Some Real Talk

Thursday, November 8, 2018

In a little over a month, I will be three years off chemo. That sounds like both a long time and not very much time at all.

Some of you may be wondering why I am still here, writing. You may not understand, unless you yourself have a similar experience, why I haven't been able to "move on" yet. In a lot of ways, I have moved on.

After you finish treatment, there is a lot of talk about healing. Most of it, however, refers to healing of the physical kind. Your counts need to recover, all your systems have to recover, your cells recover, etc. It is the kind of recovery that being able to eat and not throwing up consistently allow for. What is not emphasized is the healing that has to take place mentally.

In my previous posts, I mentioned that my anxiety had picked up A LOT this year. By April, I had reached the point of wondering if I would ever be able to fall asleep without first experiencing some symptoms of anxiety ever again. I was desperate and just wanted to be able to SLEEP.

Right around that time, I believe I also previously mentioned, that I was able to find a therapist who has helped me TREMENDOUSLY in this area.

I have had a lot of realizations about things in my life, but some of the most poignant ones relate back to my time being sick. I had great support from friends and family, but having a non-biased third party able to help me sort through things has been exactly what I needed.

She frequently mentions the word trauma when it comes to what I have experienced. I honestly never gave it that title because it felt like an insult to people who have actually faced trauma. I have downplayed a lot of my experience and in return have not let myself heal emotionally. I thought I was doing the right thing by downplaying it and pushing the thoughts down, but I know now that doing that is a huge part of why my anxiety manifested the way it has.

I had been healing physically, but had very much neglected to even attempt to heal mentally. I am not sure I was aware that it was something I even needed to do.

I have sat in her office consistently once as week since August. I have processed memories and moments that stick out to me most from my experience. I have had to say them out loud, which is not something I have done before. I am a pretty private person when it comes to stuff like this (shocker to those of you that know me, I know). I prefer to keep things to myself. Going back through these events has not been easy or comfortable, but I totally understand why I needed to.
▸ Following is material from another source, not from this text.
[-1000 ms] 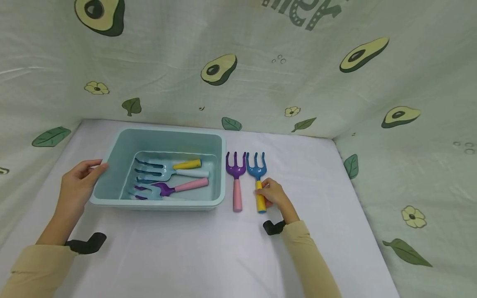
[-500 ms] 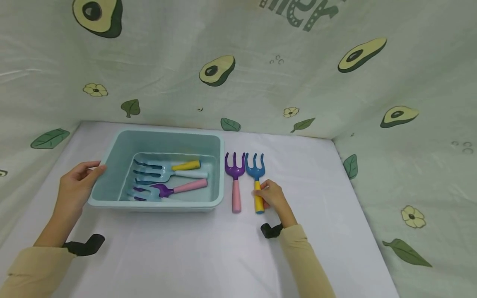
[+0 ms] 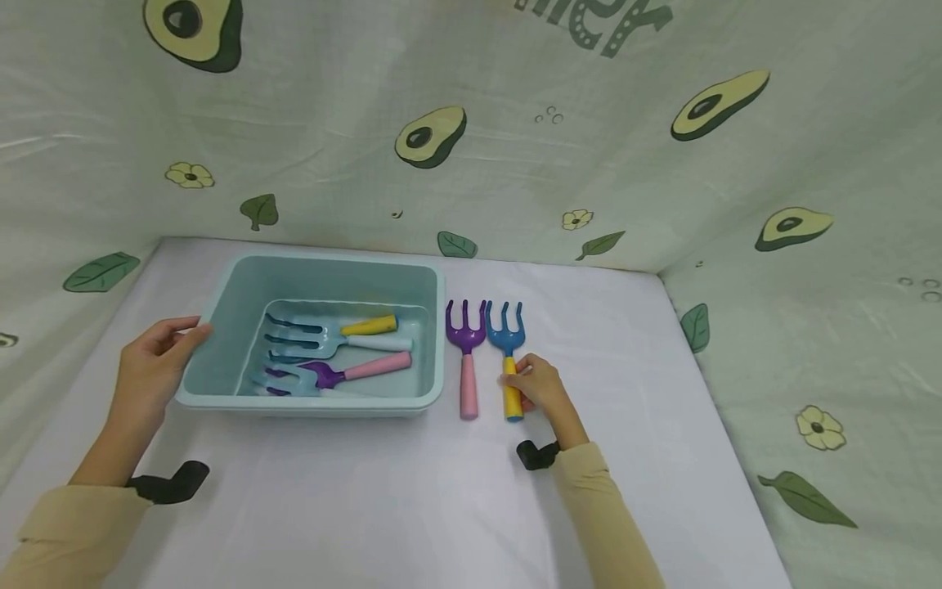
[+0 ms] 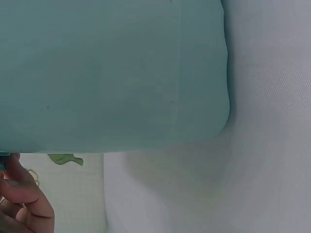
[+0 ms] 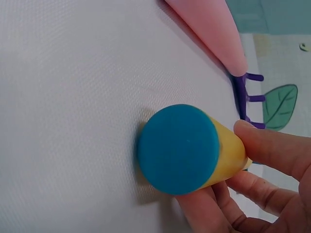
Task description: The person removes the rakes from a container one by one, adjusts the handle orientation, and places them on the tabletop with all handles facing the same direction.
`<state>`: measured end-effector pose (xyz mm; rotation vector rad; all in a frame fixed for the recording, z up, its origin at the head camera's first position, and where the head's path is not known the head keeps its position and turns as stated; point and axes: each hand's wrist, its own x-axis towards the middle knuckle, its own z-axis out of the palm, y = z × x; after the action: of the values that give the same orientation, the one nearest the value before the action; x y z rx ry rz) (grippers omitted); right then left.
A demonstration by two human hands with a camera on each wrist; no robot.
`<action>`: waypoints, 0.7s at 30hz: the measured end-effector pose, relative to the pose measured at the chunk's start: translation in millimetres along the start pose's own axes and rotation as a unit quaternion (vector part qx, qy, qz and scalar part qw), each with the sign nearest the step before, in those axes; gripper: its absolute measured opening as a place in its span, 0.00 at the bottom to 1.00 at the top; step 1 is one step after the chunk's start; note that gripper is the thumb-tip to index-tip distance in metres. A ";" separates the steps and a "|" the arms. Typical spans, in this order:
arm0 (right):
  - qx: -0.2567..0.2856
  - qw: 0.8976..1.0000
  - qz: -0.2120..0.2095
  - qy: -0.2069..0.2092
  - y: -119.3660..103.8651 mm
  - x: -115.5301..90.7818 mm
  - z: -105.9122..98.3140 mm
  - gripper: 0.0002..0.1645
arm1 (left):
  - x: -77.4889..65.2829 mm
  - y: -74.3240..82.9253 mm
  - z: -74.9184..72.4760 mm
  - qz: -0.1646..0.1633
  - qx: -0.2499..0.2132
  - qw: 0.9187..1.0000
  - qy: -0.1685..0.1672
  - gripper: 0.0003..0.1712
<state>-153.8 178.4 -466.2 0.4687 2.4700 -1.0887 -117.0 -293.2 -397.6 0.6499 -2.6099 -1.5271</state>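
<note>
My right hand (image 3: 539,383) pinches the yellow handle of a blue toy garden fork (image 3: 506,337) lying on the table. In the right wrist view, thumb and fingers sit on either side of that handle, its blue end cap (image 5: 178,149) facing the camera. Just left of it lies a purple fork with a pink handle (image 3: 468,386). My left hand (image 3: 156,360) grips the left rim of a light teal basin (image 3: 309,402). Inside the basin are several forks, among them a yellow-handled one (image 3: 371,325), a pale blue one (image 3: 346,342) and a pink-handled one (image 3: 375,366).
A white cloth (image 3: 412,507) covers the table. Behind and beside it hang pale green curtains (image 3: 324,106) printed with avocados and leaves. The basin takes up the table's left half, its right wall close to the purple fork.
</note>
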 end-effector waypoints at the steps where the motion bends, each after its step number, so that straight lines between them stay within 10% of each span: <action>1: -0.002 1.000 0.000 0.000 -0.1 0.1 -0.1 0.20 | 0.1 0.2 -0.1 0.000 -0.003 1.000 0.000 0.25; 10: -0.025 0.999 0.014 -0.019 -4.3 -2.1 -2.3 0.25 | 0.0 0.1 -2.1 0.007 -0.035 0.999 -0.005 0.06; 21: -0.102 0.992 -0.037 -0.064 -18.5 -16.1 -24.3 0.46 | 0.0 -0.3 0.9 0.009 0.002 1.000 0.000 0.27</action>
<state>-153.6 182.7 -432.0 0.2406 2.4674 -0.8531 -117.1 -292.5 -398.3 0.6260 -2.6129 -1.5167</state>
What I am working on now is figuring how much is too much. Obviously, I cannot erase cancer from my history. It is a part of me and I will (unfortunately) always carry that with me. What I have come to realize is that I might be carrying it too much. Cancer is part of me, yes, but it is not the only part of me. It is okay for me to let it go a little bit and not be so consuming.  It clouds up my head a little too much, and I think that is because for so long, it had to. Going through treatment it is all you focus on. Now that I am done and life is moving on, I really have to work on letting it be part of my past without carrying it into the future (in ways that are unhealthy for me).

I am still extremely passionate about AYA care and improving it for others. I am not looking to completely move on and never talk about cancer again. I just have to find the balance between using the experience for good and letting it totally take over my brain space.
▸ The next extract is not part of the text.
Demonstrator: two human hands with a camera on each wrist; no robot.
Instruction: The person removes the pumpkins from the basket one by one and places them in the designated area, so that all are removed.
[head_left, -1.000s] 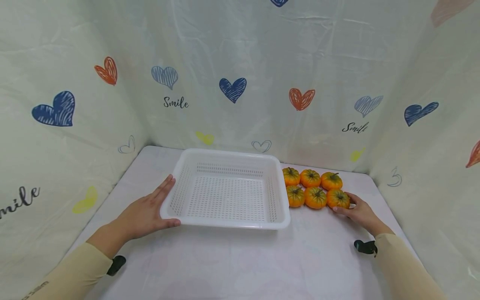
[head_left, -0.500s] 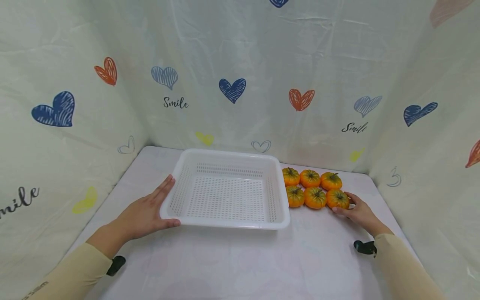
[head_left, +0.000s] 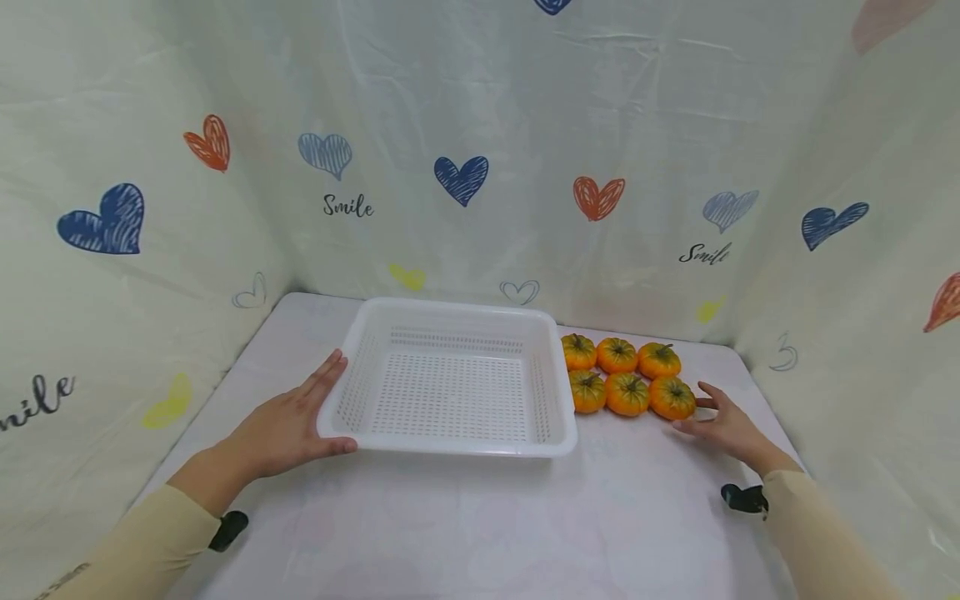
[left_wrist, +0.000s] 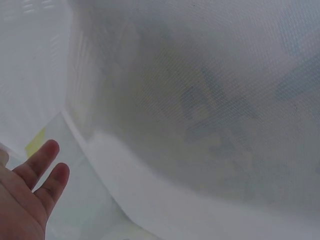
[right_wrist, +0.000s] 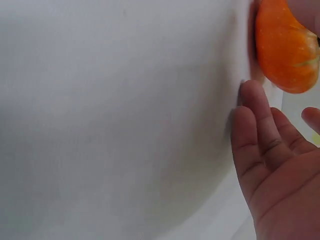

I had an appointment this week, and at the end, I realized something big. Probably 6 out of 7 days a week for the last three years, I have replayed some of the most difficult memories I have from my cancer treatment in my head before I fell asleep (D-day, my surgery, etc). It occurred to me, after this appointment, that I haven't been doing that. I don't remember the last time those images came to my mind me before I went to sleep.
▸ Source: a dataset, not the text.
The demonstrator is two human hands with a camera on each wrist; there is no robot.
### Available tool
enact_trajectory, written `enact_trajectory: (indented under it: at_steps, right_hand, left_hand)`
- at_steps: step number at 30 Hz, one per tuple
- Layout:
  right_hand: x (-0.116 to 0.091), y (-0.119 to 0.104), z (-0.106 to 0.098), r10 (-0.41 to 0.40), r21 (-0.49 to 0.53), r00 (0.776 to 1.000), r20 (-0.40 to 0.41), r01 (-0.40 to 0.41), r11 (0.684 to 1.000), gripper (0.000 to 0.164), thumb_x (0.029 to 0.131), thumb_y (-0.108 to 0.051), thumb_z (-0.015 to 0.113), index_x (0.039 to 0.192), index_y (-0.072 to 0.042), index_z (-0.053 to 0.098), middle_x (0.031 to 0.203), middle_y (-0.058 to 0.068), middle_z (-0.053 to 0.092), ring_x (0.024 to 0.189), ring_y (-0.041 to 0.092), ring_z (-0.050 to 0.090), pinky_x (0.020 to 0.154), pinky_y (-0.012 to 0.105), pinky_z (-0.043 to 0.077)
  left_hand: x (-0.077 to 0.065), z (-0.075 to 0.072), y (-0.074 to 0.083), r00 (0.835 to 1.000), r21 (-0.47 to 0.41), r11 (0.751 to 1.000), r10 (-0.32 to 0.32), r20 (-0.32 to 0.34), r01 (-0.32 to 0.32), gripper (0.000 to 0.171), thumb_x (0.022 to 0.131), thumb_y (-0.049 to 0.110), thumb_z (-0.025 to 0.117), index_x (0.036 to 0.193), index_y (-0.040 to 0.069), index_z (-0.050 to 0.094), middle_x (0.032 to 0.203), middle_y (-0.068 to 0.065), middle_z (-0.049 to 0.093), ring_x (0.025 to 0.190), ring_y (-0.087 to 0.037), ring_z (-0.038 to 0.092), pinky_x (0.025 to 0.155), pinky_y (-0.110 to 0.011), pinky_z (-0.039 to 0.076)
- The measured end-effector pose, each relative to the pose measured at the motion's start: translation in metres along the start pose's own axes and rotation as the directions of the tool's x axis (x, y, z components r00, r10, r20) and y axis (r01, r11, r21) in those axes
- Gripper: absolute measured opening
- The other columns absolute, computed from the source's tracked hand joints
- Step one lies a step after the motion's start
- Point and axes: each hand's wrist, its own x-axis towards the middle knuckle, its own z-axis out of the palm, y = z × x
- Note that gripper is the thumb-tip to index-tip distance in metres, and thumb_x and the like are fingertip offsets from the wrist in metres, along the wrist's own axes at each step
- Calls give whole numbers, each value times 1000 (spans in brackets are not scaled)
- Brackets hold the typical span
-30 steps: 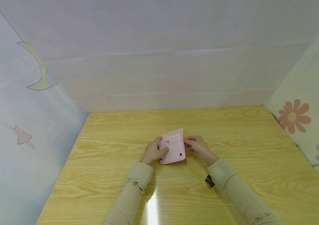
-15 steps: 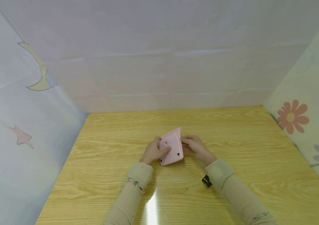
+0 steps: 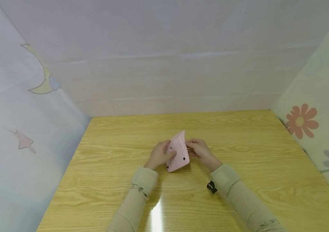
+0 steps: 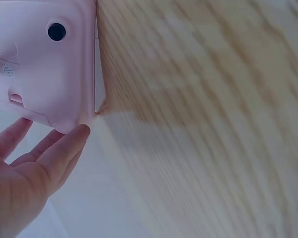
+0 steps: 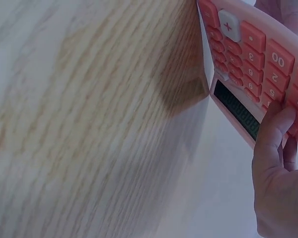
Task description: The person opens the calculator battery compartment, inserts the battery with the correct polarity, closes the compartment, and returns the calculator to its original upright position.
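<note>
A pink calculator (image 3: 177, 156) is held tilted above the table, its back towards the head camera. Round dark feet show on that back. Its front, with pink keys (image 5: 253, 57) and a dark display (image 5: 236, 108), appears in the right wrist view. My left hand (image 3: 157, 155) grips the left side, thumb across the back. In the left wrist view, fingers (image 4: 74, 139) touch the casing's corner and edge. My right hand (image 3: 202, 152) holds the opposite edge, with fingertips (image 5: 287, 114) on the keys; its thumb's exact contact is hard to make out.
The wood-grain table (image 3: 109, 161) extends on all sides of the hands. A small black object (image 3: 212, 187) is beside the right cuff. Pale printed sheets (image 3: 164, 74) hang behind and at both sides.
The calculator has turned and tilted further, so its back looks narrower and its right edge lies slightly further left. My right hand has shifted slightly left; both hands stay on it.
</note>
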Motion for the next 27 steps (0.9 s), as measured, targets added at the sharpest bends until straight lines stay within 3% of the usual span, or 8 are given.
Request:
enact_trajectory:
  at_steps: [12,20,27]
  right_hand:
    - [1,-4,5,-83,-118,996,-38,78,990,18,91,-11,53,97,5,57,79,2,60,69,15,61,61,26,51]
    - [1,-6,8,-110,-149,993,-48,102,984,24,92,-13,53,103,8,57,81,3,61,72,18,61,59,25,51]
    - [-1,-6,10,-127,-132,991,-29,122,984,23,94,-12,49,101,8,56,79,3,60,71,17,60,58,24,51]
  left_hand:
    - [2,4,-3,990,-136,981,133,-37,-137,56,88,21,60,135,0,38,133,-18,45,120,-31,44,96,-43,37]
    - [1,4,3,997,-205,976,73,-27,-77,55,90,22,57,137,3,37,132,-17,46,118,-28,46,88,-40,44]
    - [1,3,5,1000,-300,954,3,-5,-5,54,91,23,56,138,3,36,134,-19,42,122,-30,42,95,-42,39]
Yall. Maybe it is hard to understand how big that is but it is BIG. I feel like I am free from those memories in a way, I can look back at them like they are pictures in an album, not like I am reliving them. I could honestly cry just thinking about the relief I feel. A weight has been lifted off. I feel like I got a glimpse of the "me" before cancer that I wasn't sure was still there. It took a little digging to get there, but I DID and that is worth it to me.

I still have hard days and sad days and days where I am still mad this happened to me. I still feel anxious and worried at times. I have three years (and that's just the cancer stuff) of mental healing that needs to happen, but it is happening and I am experiencing what can happen when that kind of healing takes place.

So yes, my hair has grown back, my leg is healed, and I am able to eat, BUT  I can also fall asleep at night and not get dizzy and anxious when I recall particular memories. I AM healing mentally and getting to experience it first hand has been amazing.

I had just accepted that things were the way they were and that I would adjust. I thought it was all just part of this "new me" that I would just learn to live with.

I am so glad to have been proven wrong.